Apesar dos méritos, a atuação de R. Nelson não está livre de críticas. Há levantamentos que associam sua atuação à propagação de informações questionáveis — segundo notícias, ele teria estrutura de sites que alimentam fake news para desgastar o governo estadual, enquanto protegem outros interesses políticos locais. amazoniaviaamapa.com Esse tipo de acusação exige que o fiscalizador permaneça transparente também no discurso e nos instrumentos de mobilização — afinal, como alerta o professor Oscar Vilhena Vieira, a integridade pública não se restringe à fiscalização, ela se estende à forma como se exerce o poder.
No estado do Amapá, onde a fragilidade institucional costuma favorecer gestões menos vigilantes, a figura de R. Nelson surge como um contraponto: advogado-parlamentar que atua como controlador do orçamento, defensor da população e formulador de proposições. Sua atuação confirma que o “mandato fiscalizador” pode ganhar substância quando o parlamentar alia técnica jurídica, coragem política e presença constante.

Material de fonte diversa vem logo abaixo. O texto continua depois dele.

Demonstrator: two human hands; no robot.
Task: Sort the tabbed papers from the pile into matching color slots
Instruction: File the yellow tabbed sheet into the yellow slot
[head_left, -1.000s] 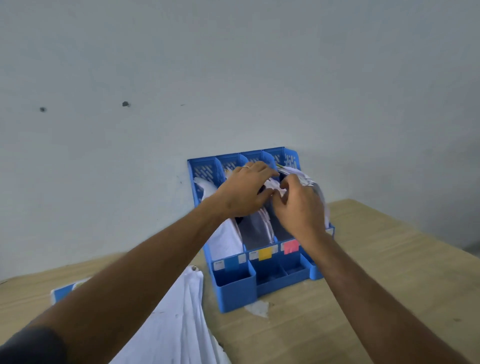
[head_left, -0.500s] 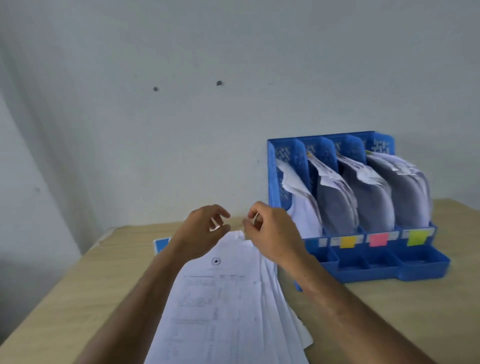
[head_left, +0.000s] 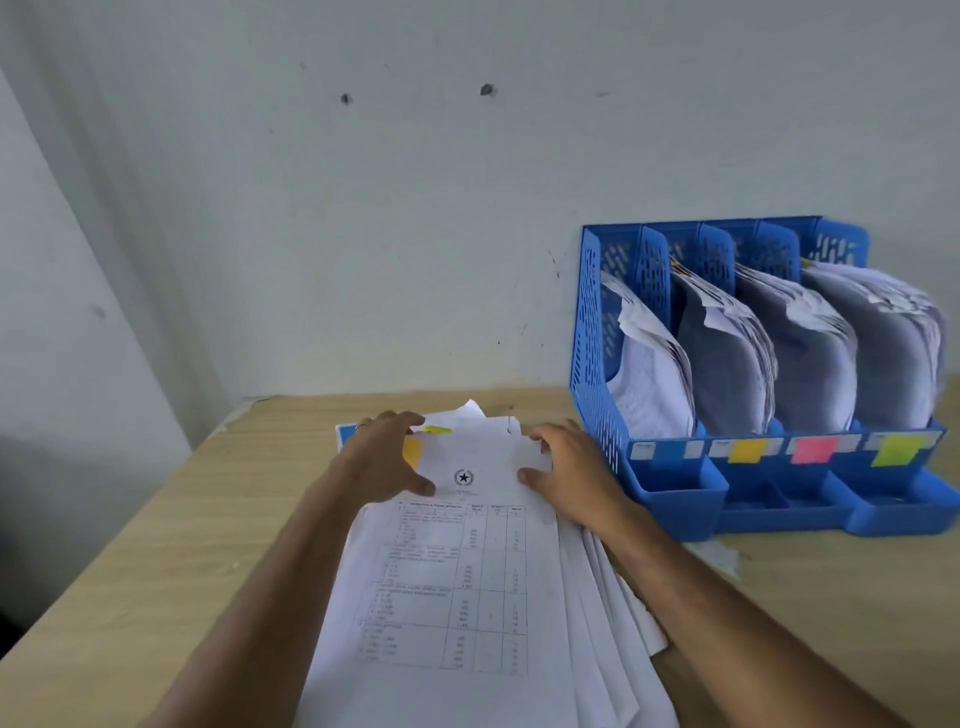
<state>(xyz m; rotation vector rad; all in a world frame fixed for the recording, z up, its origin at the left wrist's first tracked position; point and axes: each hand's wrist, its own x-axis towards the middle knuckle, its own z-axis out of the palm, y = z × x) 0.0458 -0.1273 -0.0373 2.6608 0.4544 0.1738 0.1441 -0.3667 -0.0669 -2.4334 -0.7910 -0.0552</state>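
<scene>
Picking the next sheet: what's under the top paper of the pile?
Under the top paper more white sheets fan out to the right. An orange tab and a yellow tab peek out by the left hand. Which sheets carry them is hidden.
</scene>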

Se sua efetividade vai se consolidar — ou se será absorvida pela dinâmica partidária e local — depende de sua capacidade de manter coerência entre discurso e ação, e de transformar denúncias em resultados concretos para a população. Nesse sentido, o verdadeiro desafio não é apenas apontar irregularidades, mas conseguir, com sua formação de advogado e sua comissão de finanças, transformar o controle em reforma institucional.
Enquanto isso, para o cidadão amapaense, o saldo é positivo: há um deputado que, ao menos formally, está disposto a fiscalizar o dinheiro público, exigir contas, e usar seu conhecimento jurídico para tornar a representação política algo mais próximo de advocacia social.